Example 8: Uncertain Model Parameters

import matplotlib.pyplot as plt
import numpy as np

from floris import (
    FlorisModel,
    TimeSeries,
    UncertainFlorisModel,
)


# Instantiate FlorisModel for comparison
fmodel = FlorisModel("../inputs/gch.yaml")  # GCH model

################################################
# Resolution parameters
################################################

# The resolution parameters are used to define the precision of the wind direction,
# wind speed, and turbulence intensity and control parameters.  All the inputs
# passed into the UncertainFlorisModel class are rounded to this resolution.  Then
# following expansion, non-unique cases are removed.  Here we apply the default
# resolution parameters.
wd_resolution = 1.0  # Degree
ws_resolution = 1.0  # m/s
ti_resolution = 0.01  # Decimal fraction
yaw_resolution = 1.0  # Degree
power_setpoint_resolution = 100.0  # kW

################################################
# wd_sample_points
################################################

# The wind direction sample points (wd_sample_points) parameter is used to define
# the number of points to sample the wind direction uncertainty.  For example,
# if the the single condition to analyze is 270 degrees, and the wd_sample_points
# is [-2, -1, 0, 1 ,2], then the cases to be run and weighted
#  will be 268, 269, 270, 271, 272.  If not supplied default is
# [-2 * wd_std, -1 * wd_std, 0, wd_std, 2 * wd_std]
wd_sample_points = [-6, -3, 0, 3, 6]


################################################
# WT_STD
################################################

# The wind direction standard deviation (wd_std) parameter is the primary input
# to the UncertainFlorisModel class.  This parameter is used to weight the points
# following expansion by the wd_sample_points.  The smaller the value, the closer
# the weighting will be to the nominal case.
wd_std = 3 # Default is 3 degrees

################################################
# Verbosity
################################################

# Setting verbose = True will print out the sizes of teh cases run
verbose = True

################################################
# Define the UncertainFlorisModel
################################################
print('*** Instantiating UncertainFlorisModel ***')
ufmodel = UncertainFlorisModel("../inputs/gch.yaml",
                               wd_resolution=wd_resolution,
                                 ws_resolution=ws_resolution,
                                    ti_resolution=ti_resolution,
                                    yaw_resolution=yaw_resolution,
                                    power_setpoint_resolution=power_setpoint_resolution,
                                    wd_std=wd_std,
                                    wd_sample_points=wd_sample_points,
                                    verbose=verbose)
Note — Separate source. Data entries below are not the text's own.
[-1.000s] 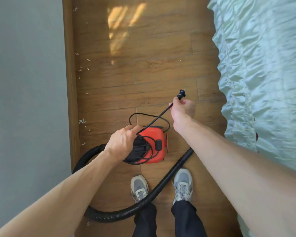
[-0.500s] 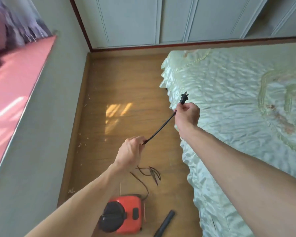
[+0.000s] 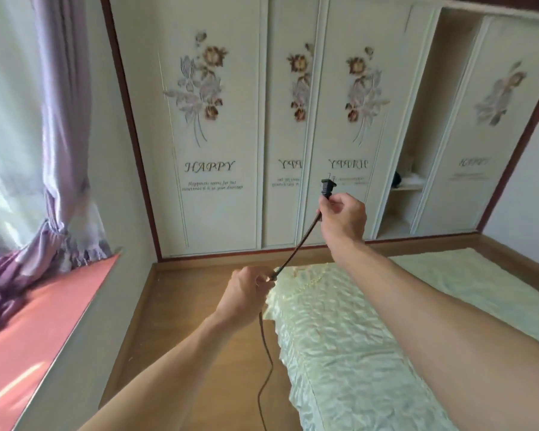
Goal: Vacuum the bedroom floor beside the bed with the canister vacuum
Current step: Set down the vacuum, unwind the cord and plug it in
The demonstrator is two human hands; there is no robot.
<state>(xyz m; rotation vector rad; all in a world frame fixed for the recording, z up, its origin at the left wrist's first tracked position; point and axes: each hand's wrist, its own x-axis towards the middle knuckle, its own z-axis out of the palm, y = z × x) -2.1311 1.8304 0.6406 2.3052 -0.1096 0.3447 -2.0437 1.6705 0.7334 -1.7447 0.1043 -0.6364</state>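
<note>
at the far left a purple curtain [image 3: 59, 181] hangs over a pink windowsill [image 3: 44, 312], newly in view since the head has lifted from the floor. the left hand [image 3: 246, 295] is closed around the black power cord [image 3: 296, 247], which trails down over the wooden floor [image 3: 199, 321] and now runs taut up to the right hand [image 3: 343, 217], pinching just below the plug [image 3: 328, 187]. the wardrobe doors [image 3: 212, 135] stand far behind; the bed [image 3: 355, 337] lies right. the canister vacuum has dropped out of view, below the frame. judging by this, the person is hunting for a socket; no vacuuming has begun.
</note>
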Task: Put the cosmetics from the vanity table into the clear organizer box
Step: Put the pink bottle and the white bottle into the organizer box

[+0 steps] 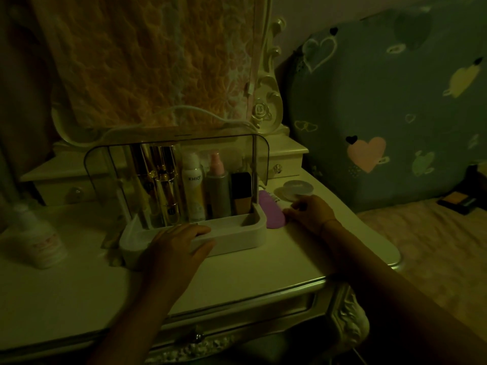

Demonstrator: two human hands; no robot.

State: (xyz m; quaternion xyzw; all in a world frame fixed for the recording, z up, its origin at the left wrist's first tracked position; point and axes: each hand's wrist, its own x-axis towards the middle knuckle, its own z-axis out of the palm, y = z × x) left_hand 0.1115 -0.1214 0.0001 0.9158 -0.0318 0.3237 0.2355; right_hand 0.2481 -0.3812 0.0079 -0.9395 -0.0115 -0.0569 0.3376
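Observation:
The clear organizer box [237,233] stands in the middle of the vanity table [79,299], its see-through lid raised. Inside stand gold tubes [164,191], a white spray can [193,188], a grey pump bottle [217,191] and a dark foundation bottle [241,192]. My left hand [179,243] rests on the box's white front rim, fingers over the edge. My right hand [311,212] lies to the right of the box, its fingertips at a purple brush [271,210] on the table. Whether it grips the brush is unclear in the dim light.
A round white compact [297,189] lies behind my right hand. A white lotion bottle [39,238] lies at the left of the table. A cloth-covered mirror and small drawers rise behind the box. A bed with a heart-print pillow [382,114] is on the right.

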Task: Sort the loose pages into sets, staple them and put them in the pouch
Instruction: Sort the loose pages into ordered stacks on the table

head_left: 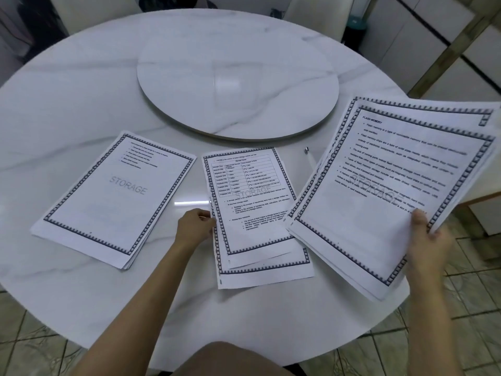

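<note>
The bench (81, 85) carries two sorted piles. The fanned sheaf (393, 185) is held above its right side. It is light and limp and will likely sag unless gripped near a lower corner, where the right hand (425, 240) clamps it, thumb on top. The left pile (116, 196) lies nearly squared. The middle pile (254, 213) is skewed, and its sheets probably slide easily. The left hand (195, 225) pinches its left edge.

The held sheaf (379, 191) covers part of the right edge of the middle pile (252, 213) and the lower end of a small white object (309, 157), too small to identify. Lines of print on the left pile (116, 196) are blurred beyond reading.
</note>
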A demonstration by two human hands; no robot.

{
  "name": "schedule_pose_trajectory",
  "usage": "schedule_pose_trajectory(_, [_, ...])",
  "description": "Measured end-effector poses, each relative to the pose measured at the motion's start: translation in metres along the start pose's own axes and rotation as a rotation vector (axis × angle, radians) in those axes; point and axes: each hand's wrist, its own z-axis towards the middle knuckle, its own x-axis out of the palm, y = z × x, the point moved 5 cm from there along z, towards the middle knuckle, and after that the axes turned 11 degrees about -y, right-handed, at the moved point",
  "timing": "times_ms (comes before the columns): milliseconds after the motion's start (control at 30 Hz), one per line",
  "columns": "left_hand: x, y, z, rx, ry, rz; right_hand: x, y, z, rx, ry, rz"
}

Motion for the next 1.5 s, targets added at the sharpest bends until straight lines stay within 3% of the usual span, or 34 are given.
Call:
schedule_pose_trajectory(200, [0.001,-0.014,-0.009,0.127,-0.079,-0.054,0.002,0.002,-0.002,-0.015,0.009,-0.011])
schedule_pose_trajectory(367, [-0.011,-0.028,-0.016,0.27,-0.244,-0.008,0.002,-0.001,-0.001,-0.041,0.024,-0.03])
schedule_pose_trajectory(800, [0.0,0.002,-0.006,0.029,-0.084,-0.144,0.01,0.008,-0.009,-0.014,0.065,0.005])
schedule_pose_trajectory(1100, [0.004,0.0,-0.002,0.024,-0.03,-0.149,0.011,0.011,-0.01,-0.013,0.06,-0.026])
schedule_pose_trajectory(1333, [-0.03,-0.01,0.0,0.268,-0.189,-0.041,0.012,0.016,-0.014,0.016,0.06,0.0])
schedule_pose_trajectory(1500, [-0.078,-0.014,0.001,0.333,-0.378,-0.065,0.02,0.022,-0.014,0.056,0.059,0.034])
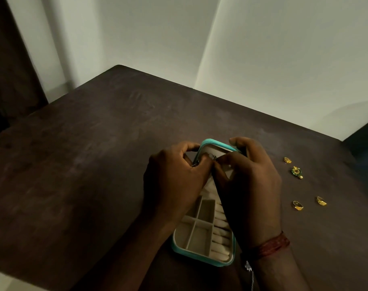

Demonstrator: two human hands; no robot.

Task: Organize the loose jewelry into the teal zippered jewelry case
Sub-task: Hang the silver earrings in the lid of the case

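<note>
Teal case [203,238] open on dark table [84,154], toward the near side, divided tray nearest. Over its far half, left hand [174,177] and right hand [250,185], fingers curled, together pinching a small piece of jewelry [214,158] against the lid's lining. Wide bare tabletop to the left. To the right, well apart from the case: gold rings [297,205], green-and-gold earring [296,172]. Red thread [273,245] round right wrist.

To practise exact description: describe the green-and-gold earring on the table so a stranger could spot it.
On the dark brown table, look right of the open teal zippered jewelry case, where four small pieces lie. The green-and-gold earring is second from the far end; it alone shows green and a pale bead, the others being gold rings.
</note>
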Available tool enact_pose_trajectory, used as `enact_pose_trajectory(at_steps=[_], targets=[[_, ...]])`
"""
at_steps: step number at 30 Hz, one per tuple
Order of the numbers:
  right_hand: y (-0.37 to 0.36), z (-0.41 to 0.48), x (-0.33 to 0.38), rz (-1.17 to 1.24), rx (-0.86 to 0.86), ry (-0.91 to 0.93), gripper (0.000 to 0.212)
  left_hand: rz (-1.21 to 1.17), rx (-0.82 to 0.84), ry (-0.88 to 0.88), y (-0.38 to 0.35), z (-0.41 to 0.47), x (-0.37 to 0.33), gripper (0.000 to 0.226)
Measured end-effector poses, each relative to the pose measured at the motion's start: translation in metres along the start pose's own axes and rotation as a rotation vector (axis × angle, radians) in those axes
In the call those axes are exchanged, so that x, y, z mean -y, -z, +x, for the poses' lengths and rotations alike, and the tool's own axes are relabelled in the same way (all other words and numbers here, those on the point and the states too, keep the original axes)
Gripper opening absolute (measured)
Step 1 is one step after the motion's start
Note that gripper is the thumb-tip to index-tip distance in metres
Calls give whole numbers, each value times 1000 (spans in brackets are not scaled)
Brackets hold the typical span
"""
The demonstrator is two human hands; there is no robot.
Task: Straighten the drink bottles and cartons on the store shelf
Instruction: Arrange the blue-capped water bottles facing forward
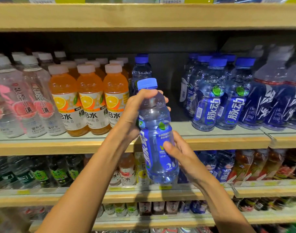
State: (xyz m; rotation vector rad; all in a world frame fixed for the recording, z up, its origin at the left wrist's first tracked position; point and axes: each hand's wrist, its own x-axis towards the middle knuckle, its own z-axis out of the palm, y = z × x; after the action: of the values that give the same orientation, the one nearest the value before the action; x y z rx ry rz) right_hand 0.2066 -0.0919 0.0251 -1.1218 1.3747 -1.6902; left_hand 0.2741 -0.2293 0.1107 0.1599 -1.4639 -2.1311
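I hold a blue drink bottle (156, 132) with a blue cap in front of the middle shelf (59, 145), tilted slightly. My left hand (135, 111) grips its neck and shoulder from the left. My right hand (180, 155) wraps the labelled lower body from the right, thumb across the label. Behind the bottle is a gap in the row, with one blue bottle (142, 69) standing at the back. More matching blue bottles (216, 98) stand to the right of the gap.
Orange drink bottles (90, 98) and clear pink-labelled bottles (26, 101) fill the shelf's left side. Dark blue bottles (278, 98) stand far right. A wooden shelf board (143, 15) runs above; lower shelves (160, 194) hold more drinks.
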Motion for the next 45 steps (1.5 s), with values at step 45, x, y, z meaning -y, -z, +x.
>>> enact_pose_trajectory(at_steps=[45], targets=[[45,98,-16,-804,-703,60,58,1906,405,-753,80,2,73,45]])
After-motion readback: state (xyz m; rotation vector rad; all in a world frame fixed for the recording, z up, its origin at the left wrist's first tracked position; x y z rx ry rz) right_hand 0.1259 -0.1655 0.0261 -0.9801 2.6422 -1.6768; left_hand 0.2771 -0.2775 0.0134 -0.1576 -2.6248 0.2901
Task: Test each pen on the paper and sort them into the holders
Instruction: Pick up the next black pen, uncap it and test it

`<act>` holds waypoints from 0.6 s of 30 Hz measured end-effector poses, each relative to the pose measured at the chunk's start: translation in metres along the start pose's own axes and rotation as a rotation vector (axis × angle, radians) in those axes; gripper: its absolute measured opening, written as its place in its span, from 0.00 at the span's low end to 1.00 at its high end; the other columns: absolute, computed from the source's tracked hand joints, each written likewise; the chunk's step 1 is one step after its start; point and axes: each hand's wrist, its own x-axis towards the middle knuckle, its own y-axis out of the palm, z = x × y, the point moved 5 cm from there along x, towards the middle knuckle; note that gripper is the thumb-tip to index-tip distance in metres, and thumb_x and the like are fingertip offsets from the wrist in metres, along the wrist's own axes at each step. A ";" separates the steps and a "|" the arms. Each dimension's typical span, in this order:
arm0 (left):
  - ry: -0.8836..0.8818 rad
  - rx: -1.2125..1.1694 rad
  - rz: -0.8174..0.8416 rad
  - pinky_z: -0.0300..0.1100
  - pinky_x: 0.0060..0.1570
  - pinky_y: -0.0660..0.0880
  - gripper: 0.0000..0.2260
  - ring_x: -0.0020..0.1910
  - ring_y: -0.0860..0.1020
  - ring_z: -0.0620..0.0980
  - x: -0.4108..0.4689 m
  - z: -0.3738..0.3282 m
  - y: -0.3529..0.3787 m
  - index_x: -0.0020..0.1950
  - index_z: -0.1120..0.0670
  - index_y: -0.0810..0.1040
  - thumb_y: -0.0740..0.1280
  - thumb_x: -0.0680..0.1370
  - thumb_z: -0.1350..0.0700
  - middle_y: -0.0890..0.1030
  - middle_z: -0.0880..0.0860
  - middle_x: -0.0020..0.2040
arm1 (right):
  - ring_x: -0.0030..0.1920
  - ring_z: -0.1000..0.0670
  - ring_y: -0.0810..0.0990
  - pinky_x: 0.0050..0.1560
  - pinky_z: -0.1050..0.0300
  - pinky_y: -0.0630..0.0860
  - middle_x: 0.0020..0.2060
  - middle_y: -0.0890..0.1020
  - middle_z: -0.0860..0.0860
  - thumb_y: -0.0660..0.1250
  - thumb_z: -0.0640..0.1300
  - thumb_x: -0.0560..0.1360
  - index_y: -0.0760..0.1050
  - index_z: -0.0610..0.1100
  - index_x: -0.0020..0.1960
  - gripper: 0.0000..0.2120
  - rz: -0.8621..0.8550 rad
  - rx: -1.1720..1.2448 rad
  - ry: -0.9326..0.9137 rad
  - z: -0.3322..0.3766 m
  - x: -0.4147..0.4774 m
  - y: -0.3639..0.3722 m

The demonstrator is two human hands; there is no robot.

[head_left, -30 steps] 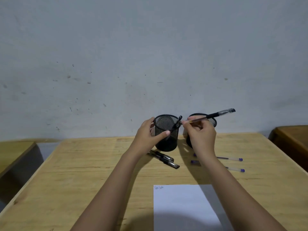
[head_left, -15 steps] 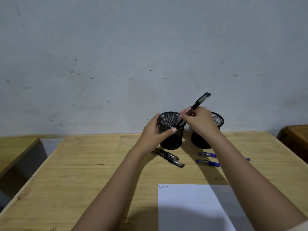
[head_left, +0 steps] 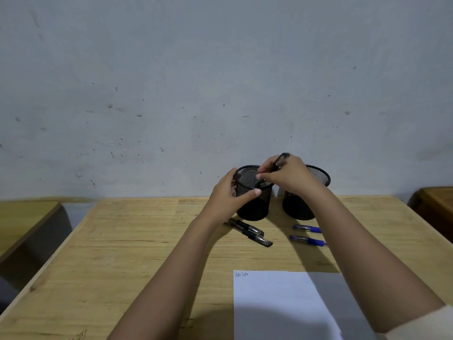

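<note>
Head view: black pen going into the left holder

Head camera looks down at a wooden table (head_left: 137,241) set against a grey, speckled wall (head_left: 196,82). Taking the left holder (head_left: 255,204) as the landmark: it is a black mesh cup standing upright near the table's far edge. The left hand (head_left: 226,200) wraps its left side, thumb across the front wall and fingers round the back, clamped on it. The right hand (head_left: 289,176) is above and just right of its rim, fingers pinched together on a black pen (head_left: 282,159); the pen slants, its cap end sticking up past the knuckles and its lower end dipping inside the rim. Just right of the landmark stands the right holder (head_left: 300,207), the same mesh kind, partly hidden by the right wrist.

On the table just in front of the landmark lie two black pens (head_left: 252,233) side by side, touching, angled down to the right. Further right, in front of the right holder, lie two blue pens (head_left: 307,234), apart from each other and roughly parallel, their far ends hidden under the right forearm.

Nearer the camera, well in front of the landmark, lies a white paper (head_left: 277,303). Its top left corner bears small handwriting that reads roughly "Yuta Yuta", though the letters are too small to be sure
</note>
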 end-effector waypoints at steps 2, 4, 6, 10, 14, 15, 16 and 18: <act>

################################################
# Run the models
################################################

# Define an inflow where wind direction is swept while
# wind speed and turbulence intensity are held constant
wind_directions = np.arange(240.0, 300.0, 1.0)
time_series = TimeSeries(
    wind_directions=wind_directions,
    wind_speeds=8.0,
    turbulence_intensities=0.06,
)

# Define a two turbine farm and apply the inflow
D = 126.0
layout_x = np.array([0, D * 6])
layout_y = [0, 0]

fmodel.set(
    layout_x=layout_x,
    layout_y=layout_y,
    wind_data=time_series,
)
print('*** Setting UncertainFlorisModel to 60 Wind Direction Inflow ***')
ufmodel.set(
    layout_x=layout_x,
    layout_y=layout_y,
    wind_data=time_series,
)

# Run both models
fmodel.run()
ufmodel.run()


# Collect the nominal and uncertain farm power
turbine_powers_nom = fmodel.get_turbine_powers() / 1e3
turbine_powers_unc = ufmodel.get_turbine_powers() / 1e3

farm_powers_nom = fmodel.get_farm_power() / 1e3
farm_powers_unc_3 = ufmodel.get_farm_power() / 1e3


# Plot results
fig, axarr = plt.subplots(1, 3, figsize=(15, 5))
ax = axarr[0]
ax.plot(wind_directions, turbine_powers_nom[:, 0].flatten(), color="k", label="Nominal power")
ax.plot(
    wind_directions,
    turbine_powers_unc[:, 0].flatten(),
    color="r",
    label="Power with uncertainty",
)

ax.grid(True)
ax.legend()
ax.set_xlabel("Wind Direction (deg)")
ax.set_ylabel("Power (kW)")
ax.set_title("Upstream Turbine")

ax = axarr[1]
ax.plot(wind_directions, turbine_powers_nom[:, 1].flatten(), color="k", label="Nominal power")
ax.plot(
    wind_directions,
    turbine_powers_unc[:, 1].flatten(),
    color="r",
    label="Power with uncertainty",
)

ax.set_title("Downstream Turbine")
ax.grid(True)
ax.legend()
ax.set_xlabel("Wind Direction (deg)")
ax.set_ylabel("Power (kW)")

ax = axarr[2]
ax.plot(wind_directions, farm_powers_nom.flatten(), color="k", label="Nominal farm power")
ax.plot(
    wind_directions,
    farm_powers_unc_3.flatten(),
    color="r",
    label="Farm power with uncertainty",
)


ax.set_title("Farm Power")
ax.grid(True)
ax.legend()
ax.set_xlabel("Wind Direction (deg)")
ax.set_ylabel("Power (kW)")


plt.show()
import warnings
warnings.filterwarnings('ignore')

*** Instantiating UncertainFlorisModel ***
Original num rows: 1
Expanded num rows: 5
Unique num rows: 5

*** Setting UncertainFlorisModel to 60 Wind Direction Inflow ***
Original num rows: 60
Expanded num rows: 300
Unique num rows: 72